Sus poemas:» La Habitante del Cometa 67/P Churyumov-Gerasimenko»

1.

Todo empezó la noche del 20 del 9 del 69:

desde puntos muy dispares de la estepa,

más que dispares, contradictorios, dialécticos,

los astrónomos Churyúmov y Guerasimenko,

de la Academia de Ciencias de la URSS,

descubrieron un mismo eje de fuego que agitaba

de un extremo a otro un cuerpo celestial.

Éste, restallante en la vastedad del infinito,

apetecible por las noches que evocaba,

se volvió cometa de un reguero de ambiciones,

pasión extrema debidamente controlada

por arengas patrióticas y cósmicas medallas.

2.

Cometa ni siquiera imaginado hasta ese instante,

pasó a llamarse Churyúmov-Guerasimenko,

Churyúmov, por él, y Guerasimenko, por ella,

dicho y dicha de no creerse pero decirse amados.
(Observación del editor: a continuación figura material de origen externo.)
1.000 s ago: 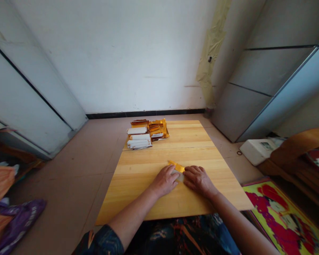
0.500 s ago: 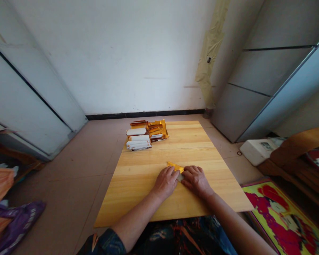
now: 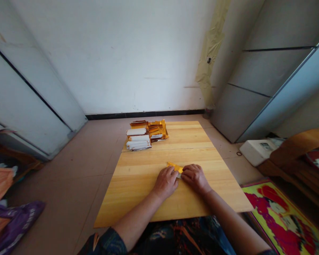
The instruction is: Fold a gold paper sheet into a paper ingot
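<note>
Between my two hands, near the front middle of the wooden table, lies a small gold sheet (image 3: 174,166) of foil-like paper with a pale greyish underside. My left hand (image 3: 166,181) is closed on its left part, fingers bent and pressing at the edge. On the other side my right hand (image 3: 195,177) pinches the right part, fingertips close to those of the left. The fingers hide most of the sheet; its gold upper corner sticks out beyond them. Towards the back left of the table are stacks of gold and white folded paper (image 3: 138,138).
The wooden table (image 3: 149,163) has a seam across it. A white wall (image 3: 138,53) stands behind it, a grey refrigerator (image 3: 244,102) at the back right. A colourful mat (image 3: 284,212) lies on the right, a purple bag (image 3: 21,223) on the left floor.
Less of the sheet's grey underside shows between my hands now. My right hand has shifted slightly up and left, its fingers closer to the left ones. The stacks have not moved.
</note>
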Demonstrator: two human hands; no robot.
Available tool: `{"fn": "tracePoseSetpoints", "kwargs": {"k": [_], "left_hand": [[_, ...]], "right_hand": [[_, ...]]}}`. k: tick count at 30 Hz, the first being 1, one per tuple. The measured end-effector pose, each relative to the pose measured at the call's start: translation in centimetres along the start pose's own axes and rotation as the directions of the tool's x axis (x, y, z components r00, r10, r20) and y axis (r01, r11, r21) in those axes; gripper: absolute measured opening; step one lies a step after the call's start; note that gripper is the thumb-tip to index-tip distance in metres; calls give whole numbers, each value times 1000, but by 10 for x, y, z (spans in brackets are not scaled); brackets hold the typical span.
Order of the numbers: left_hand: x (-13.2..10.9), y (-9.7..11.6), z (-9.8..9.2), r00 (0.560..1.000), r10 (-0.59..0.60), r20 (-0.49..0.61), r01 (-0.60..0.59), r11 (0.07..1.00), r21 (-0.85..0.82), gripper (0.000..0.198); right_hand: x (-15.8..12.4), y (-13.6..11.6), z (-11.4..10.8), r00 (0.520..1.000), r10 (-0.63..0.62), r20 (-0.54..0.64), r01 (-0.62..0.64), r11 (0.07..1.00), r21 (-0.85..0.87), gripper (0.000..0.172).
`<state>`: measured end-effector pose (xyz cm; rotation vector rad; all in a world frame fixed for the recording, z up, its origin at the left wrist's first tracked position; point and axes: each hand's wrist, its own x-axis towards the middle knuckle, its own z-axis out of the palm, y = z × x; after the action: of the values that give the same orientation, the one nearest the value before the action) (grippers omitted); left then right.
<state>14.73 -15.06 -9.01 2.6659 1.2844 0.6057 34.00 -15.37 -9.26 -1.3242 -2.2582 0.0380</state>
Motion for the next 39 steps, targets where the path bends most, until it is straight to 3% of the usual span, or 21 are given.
{"fn": "tracePoseSetpoints", "kwargs": {"k": [6,10,12,20,30,39], "left_hand": [[1,-1,8,999,-3,-46,6,998,69,13],[-1,0,9,997,-15,-71,19,998,63,11],[-2,1,9,997,-18,-75,22,998,51,10],[-2,3,11,994,-18,-104,25,997,68,7],[-10,9,7,992,-52,-114,63,994,94,17],[-10,10,5,995,-81,-56,85,993,81,12]], "right_hand": [[-3,6,-7,997,-51,50,47,996,78,15],[-13,5,-11,997,-65,47,59,991,117,36],[-16,4,-12,997,-52,49,46,993,113,38],[-11,-3,-5,999,-42,-21,42,999,4,15],[-9,-5,-4,999,32,-11,-31,999,22,15],[-14,-1,7,991,93,-93,-83,991,108,21]]}}
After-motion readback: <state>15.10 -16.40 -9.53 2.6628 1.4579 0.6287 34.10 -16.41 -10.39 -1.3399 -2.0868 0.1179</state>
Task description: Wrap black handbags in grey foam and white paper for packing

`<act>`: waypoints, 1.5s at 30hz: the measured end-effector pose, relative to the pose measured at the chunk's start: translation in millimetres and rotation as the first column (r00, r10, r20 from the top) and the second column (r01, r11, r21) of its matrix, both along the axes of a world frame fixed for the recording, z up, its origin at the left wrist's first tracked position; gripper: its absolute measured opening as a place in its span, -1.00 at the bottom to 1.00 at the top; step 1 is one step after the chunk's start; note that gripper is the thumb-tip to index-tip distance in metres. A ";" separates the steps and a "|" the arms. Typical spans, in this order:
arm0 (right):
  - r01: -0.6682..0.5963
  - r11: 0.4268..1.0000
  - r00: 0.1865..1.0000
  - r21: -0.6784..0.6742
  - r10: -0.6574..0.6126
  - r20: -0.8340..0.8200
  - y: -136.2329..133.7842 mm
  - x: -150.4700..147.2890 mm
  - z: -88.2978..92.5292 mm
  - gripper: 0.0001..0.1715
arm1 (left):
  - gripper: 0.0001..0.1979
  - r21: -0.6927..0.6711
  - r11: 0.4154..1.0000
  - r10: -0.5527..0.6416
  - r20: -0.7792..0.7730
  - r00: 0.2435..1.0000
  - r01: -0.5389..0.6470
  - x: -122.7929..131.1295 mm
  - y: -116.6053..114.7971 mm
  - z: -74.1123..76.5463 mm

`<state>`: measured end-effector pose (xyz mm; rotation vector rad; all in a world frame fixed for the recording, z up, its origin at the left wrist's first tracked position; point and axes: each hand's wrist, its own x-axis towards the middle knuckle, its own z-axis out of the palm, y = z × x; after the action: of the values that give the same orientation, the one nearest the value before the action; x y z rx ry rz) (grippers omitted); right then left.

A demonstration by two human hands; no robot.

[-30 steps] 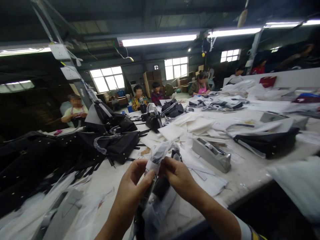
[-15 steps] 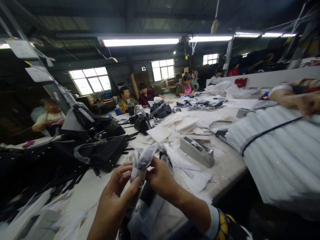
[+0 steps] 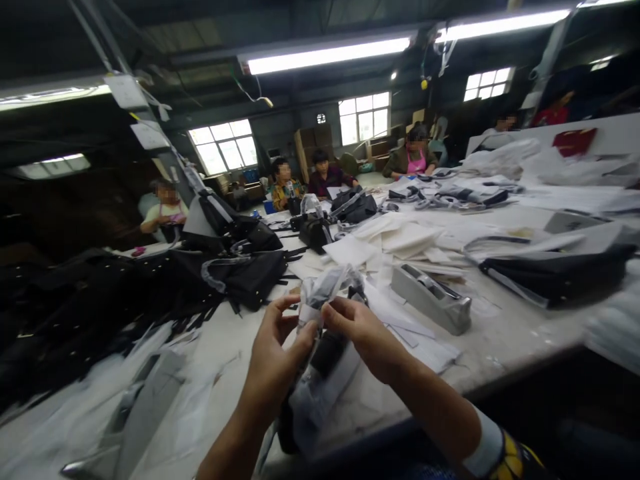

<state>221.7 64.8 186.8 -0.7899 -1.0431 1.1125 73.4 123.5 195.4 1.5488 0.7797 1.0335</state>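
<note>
A handle wrapped in clear plastic [image 3: 324, 285] rises in front of me, with a pale band around its near side. The dark bag [image 3: 327, 351] below it, partly under loose plastic, is largely hidden by my hands. On the band, my left hand [image 3: 274, 350] pinches from the left with thumb and fingers. My right hand [image 3: 367, 333] presses thumb and fingertips together on the wrapped handle from the right. A grey tape dispenser [image 3: 431, 300] stands just beyond my right hand.
Black bags [image 3: 255, 275] pile up on the left. White sheets [image 3: 400, 237] lie mid-table. Another dispenser [image 3: 133, 417] stands near left, and a black bag [image 3: 560, 272] lies at right. A blurred white bundle [image 3: 615, 327] hangs at the right edge. Several people sit across the table.
The view has swung left and tilted. At right, the white bundle has moved mostly out of view, uncovering a black bag, and the other person's arm is gone. Both my hands keep their grip.
</note>
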 end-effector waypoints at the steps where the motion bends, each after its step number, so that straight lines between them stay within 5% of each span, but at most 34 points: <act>1: 0.040 0.999 0.999 -0.015 -0.039 0.025 1.5 -2.0 0.7 -0.54 | -0.46 0.021 0.999 0.032 0.010 0.999 -0.032 1.2 -1.4 -0.9; 11: 0.073 0.986 0.996 -0.148 -0.064 0.065 12.0 -6.0 -6.8 -0.54 | -0.13 0.148 0.985 0.089 0.014 0.996 -0.090 1.0 -6.3 -9.3; 16: 0.139 0.986 0.977 -0.094 -0.121 0.175 19.4 -7.9 -10.1 -0.46 | -0.28 0.127 0.990 0.062 0.040 0.997 -0.067 -10.5 -10.9 -22.2; 20: 0.116 0.991 0.959 -0.073 -0.092 0.269 21.8 -0.7 -16.0 -0.39 | -0.42 0.155 0.973 0.172 0.018 0.985 -0.173 -31.6 -13.6 -38.5; 27: 0.355 0.935 0.757 0.017 -0.298 0.581 15.0 26.7 -35.6 -0.42 | -0.39 0.073 0.990 0.130 -0.110 0.985 -0.122 -59.6 -22.4 -68.1; 34: 0.427 0.888 0.553 0.171 -0.406 0.728 5.7 28.8 -30.3 -0.45 | -0.42 0.338 0.936 0.181 -0.235 0.955 -0.095 -23.2 -24.2 -23.9; 37: 0.425 0.886 0.539 0.184 -0.411 0.735 -0.2 33.6 -35.0 -0.40 | -0.36 0.417 0.909 0.162 -0.336 0.928 -0.007 -2.0 -15.3 -10.9; 42: 0.516 0.854 0.543 0.065 -0.385 0.746 -13.0 57.5 -69.5 -0.39 | -0.44 0.374 0.926 0.103 -0.379 0.920 0.051 6.6 -1.5 -6.0; 45: 0.559 0.828 0.557 -0.045 -0.335 0.760 -20.8 74.6 -101.0 -0.42 | -0.33 0.212 0.968 -0.066 -0.302 0.951 0.134 -10.7 5.8 -7.1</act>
<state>296.3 44.0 85.8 -1.7384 -1.2262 0.4607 62.7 129.4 188.3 1.9532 0.7924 0.8510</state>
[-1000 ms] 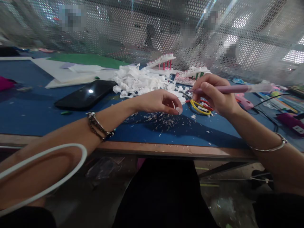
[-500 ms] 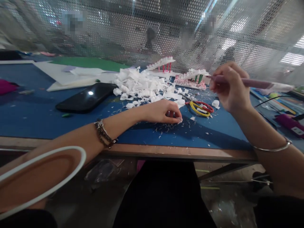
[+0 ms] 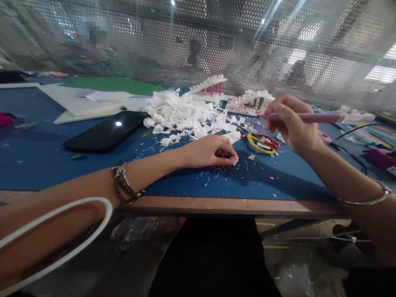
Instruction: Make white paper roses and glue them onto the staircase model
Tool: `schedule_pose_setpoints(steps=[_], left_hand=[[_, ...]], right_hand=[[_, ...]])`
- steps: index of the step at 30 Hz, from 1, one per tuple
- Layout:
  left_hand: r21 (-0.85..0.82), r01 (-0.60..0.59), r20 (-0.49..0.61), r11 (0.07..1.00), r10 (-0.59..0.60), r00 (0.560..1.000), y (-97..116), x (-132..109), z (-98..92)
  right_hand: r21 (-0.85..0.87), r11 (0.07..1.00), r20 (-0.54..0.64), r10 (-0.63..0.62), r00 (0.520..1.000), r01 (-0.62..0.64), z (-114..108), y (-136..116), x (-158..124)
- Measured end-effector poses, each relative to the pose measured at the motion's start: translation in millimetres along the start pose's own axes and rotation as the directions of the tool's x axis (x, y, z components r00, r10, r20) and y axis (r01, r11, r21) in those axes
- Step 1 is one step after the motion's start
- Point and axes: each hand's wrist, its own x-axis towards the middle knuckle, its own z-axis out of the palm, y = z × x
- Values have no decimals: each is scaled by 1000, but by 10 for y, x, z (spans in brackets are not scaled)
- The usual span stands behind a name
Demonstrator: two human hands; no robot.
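My left hand rests low over the blue table, its thumb and finger pinched on a small white paper piece. Raised to the right, my right hand grips a pink pen with a clear cap on its back end; its tip points left. A heap of white paper scraps lies beyond my left hand. Scissors with red and yellow handles lie between my hands, their blades partly under paper. Behind stand a white stair-like model on red posts and a model with green posts.
A black phone lies on the left. White sheets and a green sheet are behind it. A purple object and dark cables lie at the right. A perforated metal screen closes the back.
My right hand has moved left and slightly down with the pen, nearer the green-post model. The left hand keeps its pinch on the paper piece. The view has shifted a little.
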Motion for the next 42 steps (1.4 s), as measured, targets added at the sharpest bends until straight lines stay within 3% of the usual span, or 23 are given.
schedule_pose_setpoints(steps=[4,13,23,30,38,42], left_hand=[[-16,15,-2,1000,-15,1000,30,-6,23],[-49,123,-172,991,-130,976,84,19,99],[-177,198,-82,964,-215,973,78,25,66],[-175,137,-34,975,-145,989,-6,32,21],[-195,26,-72,980,-41,997,-59,27,13],[-178,37,-77,983,-51,996,-31,29,-3]], right_hand=[[-73,995,116,82,990,-74,79,-29,-105],[-27,981,316,190,930,-191,146,153,-249],[28,972,356,210,911,-235,252,220,-227],[18,974,403,200,893,-226,293,273,-222],[-73,981,432,192,881,-178,281,266,-237],[-72,989,407,146,902,-128,271,272,-241]])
Dotado de acantilados de 1 km de altura,

el Churyúmov-Guerasimenko entró a girar

en la órbita de los mármoles más exaltados,

obras completas, enciclopedias, mausoleos

y ritual de masas tan doméstico como vasto.

3.

Desde los acantilados del cometa 67/P,

bautizado Churyúmov–Guerasimenko,

es factible lanzarse uno en brazos del otro.

La gravedad es tan nimia, tan irrelevante,

que el aire, con sus palmas, sostiene la caída:

los vientos de octubre son apenas brisas,

en una cadencia ligerísima de extrañas alas,

únicas como ánimas que alguna vez amaron.